Женщина отрицательно качает головой.

— Нет, — говорит она, — немка добрая. Не дерется. Пацаненок только ейный камнями иногда кидает. А так — ничего. У других хуже. Ты про них не говори, — перестав плакать, просит она, — ты про нас говори.

— Ладно.

— Про дом.

— Ладно.

— У тебя тоже цветы есть?

— Есть. Столетник.

Надя улыбается:

— Это какой же такой столетник?

— С иголками. От всех болезней помогает.

— Да?

— Честное слово.

— Я тебе верю. А ты женатый?

— Нет.

— Невесту оставил?

— Нет.

— А у меня Коля красивый. Волос у него кучерявый, русый и мягкий очень. Добрый он — оттого и волос мягкий.

…Под утро я ушел дальше. Она показала мне кратчайший путь к развилке дорог, чтобы я мог сориентироваться. Женщина поцеловала меня и улыбнулась сквозь слезы.

— Знаешь, как зовут тебя? — спросил я.

— Как не знать!

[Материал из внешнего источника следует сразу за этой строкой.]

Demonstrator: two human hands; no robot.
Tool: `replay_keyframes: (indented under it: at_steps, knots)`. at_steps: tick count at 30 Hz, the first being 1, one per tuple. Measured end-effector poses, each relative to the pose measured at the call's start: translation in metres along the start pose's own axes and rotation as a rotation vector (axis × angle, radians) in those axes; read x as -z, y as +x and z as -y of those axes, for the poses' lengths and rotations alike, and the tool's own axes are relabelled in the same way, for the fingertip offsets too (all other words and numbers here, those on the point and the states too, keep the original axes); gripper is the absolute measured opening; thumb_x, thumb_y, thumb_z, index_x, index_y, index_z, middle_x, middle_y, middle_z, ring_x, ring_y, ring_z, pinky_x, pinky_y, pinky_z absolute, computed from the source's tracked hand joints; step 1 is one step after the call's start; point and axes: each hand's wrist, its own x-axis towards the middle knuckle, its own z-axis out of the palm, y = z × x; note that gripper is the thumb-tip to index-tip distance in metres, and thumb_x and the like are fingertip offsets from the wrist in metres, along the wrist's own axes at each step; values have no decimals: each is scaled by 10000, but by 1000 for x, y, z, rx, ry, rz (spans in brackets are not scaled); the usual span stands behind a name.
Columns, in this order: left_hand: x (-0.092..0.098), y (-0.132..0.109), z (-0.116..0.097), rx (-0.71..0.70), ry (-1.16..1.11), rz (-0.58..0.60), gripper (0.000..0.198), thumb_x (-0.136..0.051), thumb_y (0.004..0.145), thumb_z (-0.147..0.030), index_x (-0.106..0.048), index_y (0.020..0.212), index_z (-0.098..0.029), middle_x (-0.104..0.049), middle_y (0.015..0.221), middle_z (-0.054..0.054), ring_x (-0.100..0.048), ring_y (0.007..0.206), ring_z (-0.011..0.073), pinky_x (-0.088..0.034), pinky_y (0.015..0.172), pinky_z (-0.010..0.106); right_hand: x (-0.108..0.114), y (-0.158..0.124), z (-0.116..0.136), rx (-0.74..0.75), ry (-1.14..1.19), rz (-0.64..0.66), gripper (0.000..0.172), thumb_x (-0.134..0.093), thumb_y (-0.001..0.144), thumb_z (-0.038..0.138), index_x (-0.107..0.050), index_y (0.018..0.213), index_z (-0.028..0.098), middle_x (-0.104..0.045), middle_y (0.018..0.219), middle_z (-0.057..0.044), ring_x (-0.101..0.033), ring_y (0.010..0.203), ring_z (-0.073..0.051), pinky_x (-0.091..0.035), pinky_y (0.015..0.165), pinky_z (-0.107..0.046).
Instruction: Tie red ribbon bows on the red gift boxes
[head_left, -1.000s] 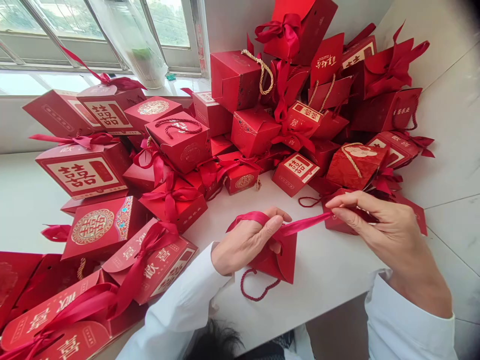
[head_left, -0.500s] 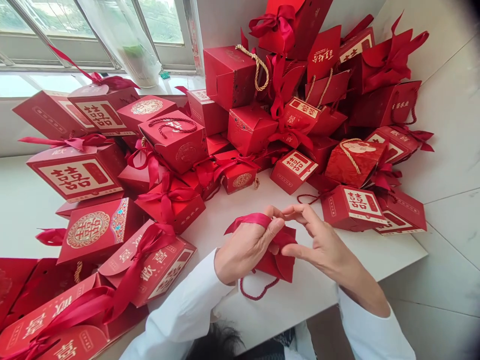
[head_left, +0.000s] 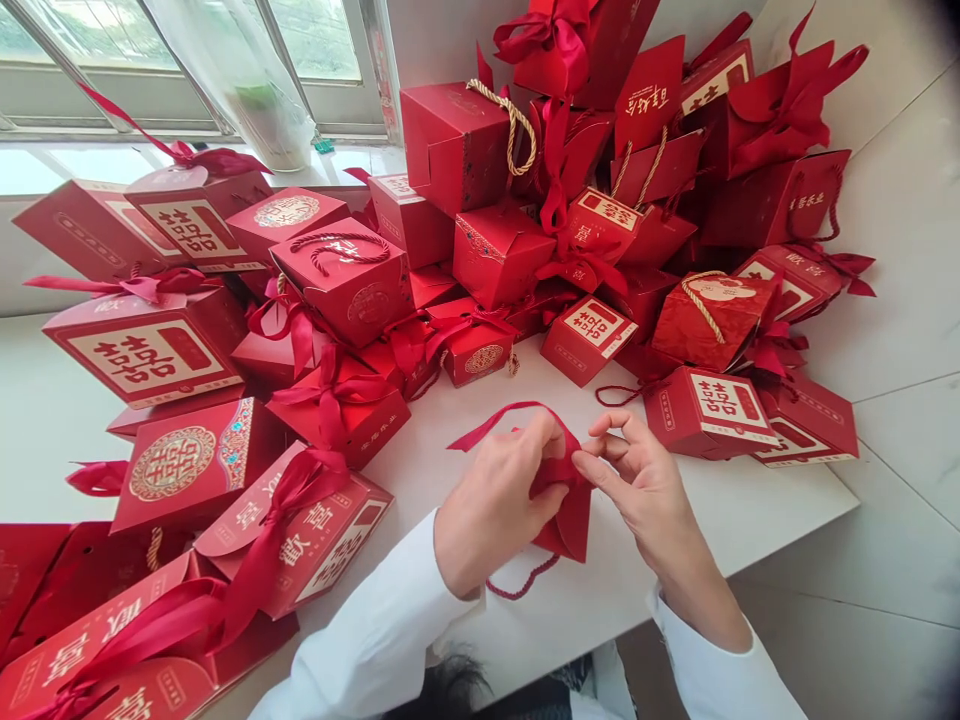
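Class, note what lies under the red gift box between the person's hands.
A red cord handle trails from beneath the red gift box onto the white table; anything directly under the box is hidden.

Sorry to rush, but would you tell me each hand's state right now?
Left hand: closed, holding the red gift box and its ribbon.
Right hand: closed, pinching the top of that box.

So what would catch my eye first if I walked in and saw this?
The big heap of red gift boxes comes first, piled across a white table in front of a window, with red ribbons and gold cord handles everywhere. Then your eye drops to the front of the table, where the person's left hand and right hand meet at a small red box with a loose red ribbon looped above it.
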Motion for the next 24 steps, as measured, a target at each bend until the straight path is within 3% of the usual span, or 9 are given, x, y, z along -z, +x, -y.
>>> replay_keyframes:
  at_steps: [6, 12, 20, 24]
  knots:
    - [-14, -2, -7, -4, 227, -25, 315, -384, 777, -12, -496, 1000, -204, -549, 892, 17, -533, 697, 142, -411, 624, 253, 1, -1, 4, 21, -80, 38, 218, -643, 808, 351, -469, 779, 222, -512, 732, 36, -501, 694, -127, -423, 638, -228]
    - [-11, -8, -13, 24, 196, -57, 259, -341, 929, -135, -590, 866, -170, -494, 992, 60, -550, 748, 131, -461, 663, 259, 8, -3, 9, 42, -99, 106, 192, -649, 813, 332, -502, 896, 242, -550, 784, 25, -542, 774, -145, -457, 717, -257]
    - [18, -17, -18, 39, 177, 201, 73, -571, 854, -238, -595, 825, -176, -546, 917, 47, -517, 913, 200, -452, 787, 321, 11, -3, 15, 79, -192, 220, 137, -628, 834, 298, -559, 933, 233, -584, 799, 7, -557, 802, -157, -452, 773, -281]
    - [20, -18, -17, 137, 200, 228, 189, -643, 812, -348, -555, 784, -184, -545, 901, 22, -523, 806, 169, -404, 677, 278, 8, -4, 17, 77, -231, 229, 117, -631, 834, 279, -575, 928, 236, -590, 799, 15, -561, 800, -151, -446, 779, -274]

Надя, я ж говорила.

— Нет. — Я глажу ее по голове, по плечам, по шершавым,

натруженным рукам. — Нет, тебя не Надя зовут. Тебя зовут Надежда.

Понимаешь — Надежда?

Теперь, по всему, до польской границы километров пятьдесят, от силы сто. Я иду вдоль берега реки. Очень большая река. Я уже целый день иду вдоль берега — ищу переправы.

Аккуратные немцы не оставляют на берегу лодок, как у нас в России. Взял, оттолкнулся шестом — и пошел. И никуда она не денется — пригонят назавтра. Хозяин поворчит, поудивляется, а потом даже радоваться будет: приключение. У нас приключения любят, только обязательно чтобы с хорошим концом.

Под утро в сером рассветном тумане я увидел мост. С той стороны реки — небольшой городок.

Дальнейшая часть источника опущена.